La niaprazina è un derivato della piperazina, un antagonista del recettore 1 dell'istamina; è largamente usata nei bambini per le sue proprietà sedative e ipnotiche. La sedazione riflette la rottura dell'equilibrio
5-idrossitriptamina/noradrenalina, come risultato di uno specifico e prolungato rilascio di catecolamine nel cervello.La niaprazina riduce le concentrazioni di noradrenalina e di dopamina nel cervello dei topi con un effetto dipendente dal dosaggio. Nella nostra esperienza, una singola dose variante da 10 a 20 mg, se
somministrata all'esordio dei sintomi, ha interrotto gli attacchi in 3 su 8 pazienti, senza indurre il sonno. La sua maneggievolezza è buona.

In conclusione, l'esperienza italiana ha confermato la flunarizina come farmaco efficace nella terapia cronica, sebbene essa non sia risolutiva. In alcuni casi vi è stata evidenza di effetti positivi con l'uso di
acetazolamide, 5HTP, GVG, TPM e triexifenidile. In alcuni pazienti le benzodiazepine possono ridurre l'ansia e l'ipereccitabilità e possono quindi essere utili come terapia di supporto per brevi periodi di tempo.

Per quanto riguarda le terapie intermittenti, possiamo interrompere gli attacchi maggiori prolungati usando le benzodiazepine, il cloralio idrato o la niaprazina.
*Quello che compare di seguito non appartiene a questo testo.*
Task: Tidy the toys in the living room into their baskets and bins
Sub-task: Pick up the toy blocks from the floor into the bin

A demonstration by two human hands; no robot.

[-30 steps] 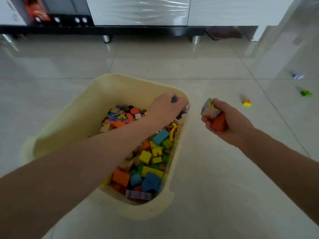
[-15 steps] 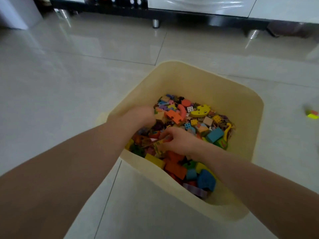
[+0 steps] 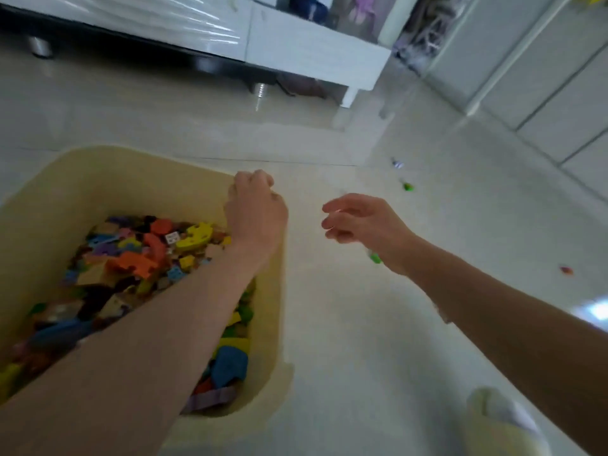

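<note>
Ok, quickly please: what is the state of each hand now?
Left hand: fingers curled at the bin rim; a grip cannot be told.
Right hand: open, holding nothing.

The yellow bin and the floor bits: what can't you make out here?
- Head view: the left forearm hides part of the yellow bin's toys.
- Left hand: curled at the rim; grip unclear.
- Green piece: half behind the right hand's wrist.
- Far floor bits: too small, blurred.

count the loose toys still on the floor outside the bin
4 that I can see: a green piece partly hidden beside the right wrist, a green one farther out, a small bluish one beyond it, and a reddish one far right. Others may be out of view.
</note>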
La scelta di uno di questi farmaci si basa su vari
fattori. Considerando la sua efficacia, maneggevolezza e i possibili effetti collaterali, il cloralio idrato è preferibile per l'uso ospedaliero, mentre la niaprazina può essere consigliata per l'uso domiciliare e le benzodiazepine, se tollerate, possono essere usate in entrambi i casi.
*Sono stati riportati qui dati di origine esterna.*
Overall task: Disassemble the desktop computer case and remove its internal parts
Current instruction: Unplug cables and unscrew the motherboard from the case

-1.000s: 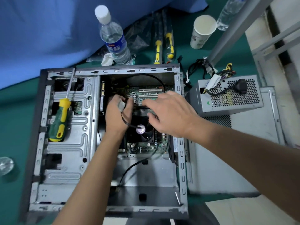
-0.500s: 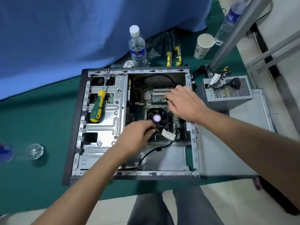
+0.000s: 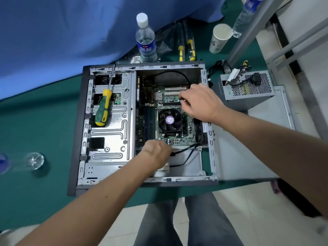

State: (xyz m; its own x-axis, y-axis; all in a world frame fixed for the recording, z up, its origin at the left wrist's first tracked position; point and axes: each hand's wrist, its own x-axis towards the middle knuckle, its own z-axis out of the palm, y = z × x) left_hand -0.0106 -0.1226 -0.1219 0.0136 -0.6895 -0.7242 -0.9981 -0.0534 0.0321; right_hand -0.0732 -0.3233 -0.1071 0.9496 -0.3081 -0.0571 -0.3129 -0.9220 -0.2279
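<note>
The open desktop case (image 3: 85, 132) lies flat on the green table. Inside are the motherboard (image 3: 179, 139) and the black CPU fan (image 3: 169, 119). At the board's near edge, my left hand (image 3: 156, 153) grips a black cable (image 3: 184, 150); a pale connector (image 3: 164, 170) shows below the fist. My right hand (image 3: 200, 102) is over the white card slots (image 3: 174, 89), its fingertips pinching at a plug where another black cable (image 3: 175, 72) loops down. What the fingertips hold is hidden. A green and yellow screwdriver (image 3: 103, 108) rests on the drive cage (image 3: 113, 135).
The removed power supply (image 3: 248, 89) with its wires sits right of the case on a grey side panel (image 3: 248, 153). Behind the case stand a water bottle (image 3: 146, 41), a paper cup (image 3: 220, 38) and two bagged yellow tools (image 3: 186, 48). A glass (image 3: 35, 160) stands at left.
My left hand has pulled the black cable from the middle of the motherboard toward the case's near end. My right hand stays by the card slots. The view has drawn back.
</note>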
E' importante somministrare il farmaco subito all'esordio dell'attacco e tenere sotto controllo i possibili effetti negativi. Quando il dolore è particolarmente disturbante, può essere utile il paracetamolo associato alla codeina o anche da solo.
Infine nuove prospettive possono aprirsi grazie a studi in collaborazione, a test controllati su nuovi farmaci e a ulteriori studi sulla patogenesi di questa malattia così rara e peculiare, non solo per controllare gli attacchi, ma anche per contrastare la compromissione neurologica e intellettiva.